▸ **REQUIRED ACTION**
Your answer should be an exact copy of the data.

• • • • •

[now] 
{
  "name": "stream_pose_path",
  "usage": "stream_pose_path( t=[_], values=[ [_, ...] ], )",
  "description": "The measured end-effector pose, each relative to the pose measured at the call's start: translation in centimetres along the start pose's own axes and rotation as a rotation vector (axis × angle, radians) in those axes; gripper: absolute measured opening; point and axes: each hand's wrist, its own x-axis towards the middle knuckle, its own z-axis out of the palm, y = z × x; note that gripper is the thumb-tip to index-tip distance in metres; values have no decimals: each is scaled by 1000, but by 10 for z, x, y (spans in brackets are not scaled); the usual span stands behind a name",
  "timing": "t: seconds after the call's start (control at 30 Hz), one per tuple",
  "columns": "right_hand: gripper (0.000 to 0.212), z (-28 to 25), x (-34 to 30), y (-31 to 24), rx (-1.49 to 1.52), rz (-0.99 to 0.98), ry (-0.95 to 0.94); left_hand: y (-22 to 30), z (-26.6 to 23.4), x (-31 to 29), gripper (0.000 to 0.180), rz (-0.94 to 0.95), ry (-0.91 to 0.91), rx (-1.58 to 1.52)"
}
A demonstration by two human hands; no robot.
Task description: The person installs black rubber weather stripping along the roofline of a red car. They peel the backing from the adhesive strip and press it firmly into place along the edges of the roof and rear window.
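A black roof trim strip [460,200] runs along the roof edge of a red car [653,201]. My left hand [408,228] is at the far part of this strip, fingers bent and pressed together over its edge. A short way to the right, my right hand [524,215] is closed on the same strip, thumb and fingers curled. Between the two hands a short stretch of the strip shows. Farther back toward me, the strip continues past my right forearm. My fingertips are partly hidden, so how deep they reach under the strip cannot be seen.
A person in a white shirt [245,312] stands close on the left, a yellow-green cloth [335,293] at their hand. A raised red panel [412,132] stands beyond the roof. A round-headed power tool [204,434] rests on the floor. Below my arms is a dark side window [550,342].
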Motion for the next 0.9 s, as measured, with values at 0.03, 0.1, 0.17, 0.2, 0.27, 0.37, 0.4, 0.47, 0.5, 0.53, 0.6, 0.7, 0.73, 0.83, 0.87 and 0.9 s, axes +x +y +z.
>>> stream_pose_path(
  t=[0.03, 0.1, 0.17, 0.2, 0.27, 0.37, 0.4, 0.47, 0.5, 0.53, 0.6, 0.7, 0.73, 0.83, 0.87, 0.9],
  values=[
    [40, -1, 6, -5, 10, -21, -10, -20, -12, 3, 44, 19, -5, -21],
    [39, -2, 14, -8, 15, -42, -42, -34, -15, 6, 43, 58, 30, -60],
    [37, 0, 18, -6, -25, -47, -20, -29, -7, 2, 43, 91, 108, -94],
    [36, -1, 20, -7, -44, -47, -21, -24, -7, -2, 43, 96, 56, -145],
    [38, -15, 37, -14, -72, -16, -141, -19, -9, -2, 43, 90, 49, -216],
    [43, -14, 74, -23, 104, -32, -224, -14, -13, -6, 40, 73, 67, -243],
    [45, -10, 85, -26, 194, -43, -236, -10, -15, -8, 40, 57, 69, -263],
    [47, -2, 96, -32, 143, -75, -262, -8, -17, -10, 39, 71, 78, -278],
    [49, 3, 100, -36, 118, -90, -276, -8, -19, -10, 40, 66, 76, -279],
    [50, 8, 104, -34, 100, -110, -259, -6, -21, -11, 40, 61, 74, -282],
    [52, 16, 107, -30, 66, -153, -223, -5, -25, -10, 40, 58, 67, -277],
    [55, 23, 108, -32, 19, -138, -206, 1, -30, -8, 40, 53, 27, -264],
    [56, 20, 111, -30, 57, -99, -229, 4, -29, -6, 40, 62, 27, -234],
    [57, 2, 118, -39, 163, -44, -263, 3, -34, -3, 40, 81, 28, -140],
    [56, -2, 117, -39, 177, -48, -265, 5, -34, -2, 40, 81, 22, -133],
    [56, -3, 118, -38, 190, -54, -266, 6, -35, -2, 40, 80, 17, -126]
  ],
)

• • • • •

▸ **SOLUTION FOR THIS TASK**
[now] 
{
  "name": "stream_pose_path",
  "usage": "stream_pose_path( t=[_], values=[ [_, ...] ], )",
  "description": "The measured end-effector pose, each relative to the pose measured at the call's start: translation in centimetres along the start pose's own axes and rotation as a rotation vector (axis × angle, radians) in those axes; gripper: absolute measured opening; point and axes: each hand's wrist, its own x-axis towards the middle knuckle, its own z-axis out of the palm, y = z × x; note that gripper is the thumb-tip to index-tip distance in metres; values have no decimals: each is scaled by 1000, but by 10 for z, x, y (spans in brackets are not scaled); the usual span stands behind a name",
  "timing": "t: seconds after the call's start (control at 30 Hz), one per tuple",
  "columns": "right_hand: gripper (0.000 to 0.212), z (-28 to 25), x (-34 to 30), y (-31 to 24), rx (-1.49 to 1.52), rz (-0.99 to 0.98), ry (-0.95 to 0.94); left_hand: y (-22 to 30), z (-26.6 to 23.4), x (-31 to 29), gripper (0.000 to 0.180), rz (-0.94 to 0.95), ry (-0.91 to 0.91), rx (-1.58 to 1.52)"
}
A demonstration by two human hands; no robot.
Task description: The person installs black rubber weather stripping along the roofline of a red car. They peel the backing from the adhesive strip and press it firmly into place along the edges of the roof and rear window.
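A black roof trim strip [460,200] runs along the roof edge of a red car [653,201]. My left hand [408,228] is at the far part of this strip, fingers bent and pressed together over its edge. A short way to the right, my right hand [524,215] is closed on the same strip, thumb and fingers curled. Between the two hands a short stretch of the strip shows. Farther back toward me, the strip continues past my right forearm. My fingertips are partly hidden, so how deep they reach under the strip cannot be seen.
A person in a white shirt [245,312] stands close on the left, a yellow-green cloth [335,293] at their hand. A raised red panel [412,132] stands beyond the roof. A round-headed power tool [204,434] rests on the floor. Below my arms is a dark side window [550,342].
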Motion for the next 0.9 s, as measured, with values at 0.03, 0.1, 0.17, 0.2, 0.27, 0.37, 0.4, 0.47, 0.5, 0.53, 0.6, 0.7, 0.73, 0.83, 0.87 and 0.9 s, axes +x +y +z.
>>> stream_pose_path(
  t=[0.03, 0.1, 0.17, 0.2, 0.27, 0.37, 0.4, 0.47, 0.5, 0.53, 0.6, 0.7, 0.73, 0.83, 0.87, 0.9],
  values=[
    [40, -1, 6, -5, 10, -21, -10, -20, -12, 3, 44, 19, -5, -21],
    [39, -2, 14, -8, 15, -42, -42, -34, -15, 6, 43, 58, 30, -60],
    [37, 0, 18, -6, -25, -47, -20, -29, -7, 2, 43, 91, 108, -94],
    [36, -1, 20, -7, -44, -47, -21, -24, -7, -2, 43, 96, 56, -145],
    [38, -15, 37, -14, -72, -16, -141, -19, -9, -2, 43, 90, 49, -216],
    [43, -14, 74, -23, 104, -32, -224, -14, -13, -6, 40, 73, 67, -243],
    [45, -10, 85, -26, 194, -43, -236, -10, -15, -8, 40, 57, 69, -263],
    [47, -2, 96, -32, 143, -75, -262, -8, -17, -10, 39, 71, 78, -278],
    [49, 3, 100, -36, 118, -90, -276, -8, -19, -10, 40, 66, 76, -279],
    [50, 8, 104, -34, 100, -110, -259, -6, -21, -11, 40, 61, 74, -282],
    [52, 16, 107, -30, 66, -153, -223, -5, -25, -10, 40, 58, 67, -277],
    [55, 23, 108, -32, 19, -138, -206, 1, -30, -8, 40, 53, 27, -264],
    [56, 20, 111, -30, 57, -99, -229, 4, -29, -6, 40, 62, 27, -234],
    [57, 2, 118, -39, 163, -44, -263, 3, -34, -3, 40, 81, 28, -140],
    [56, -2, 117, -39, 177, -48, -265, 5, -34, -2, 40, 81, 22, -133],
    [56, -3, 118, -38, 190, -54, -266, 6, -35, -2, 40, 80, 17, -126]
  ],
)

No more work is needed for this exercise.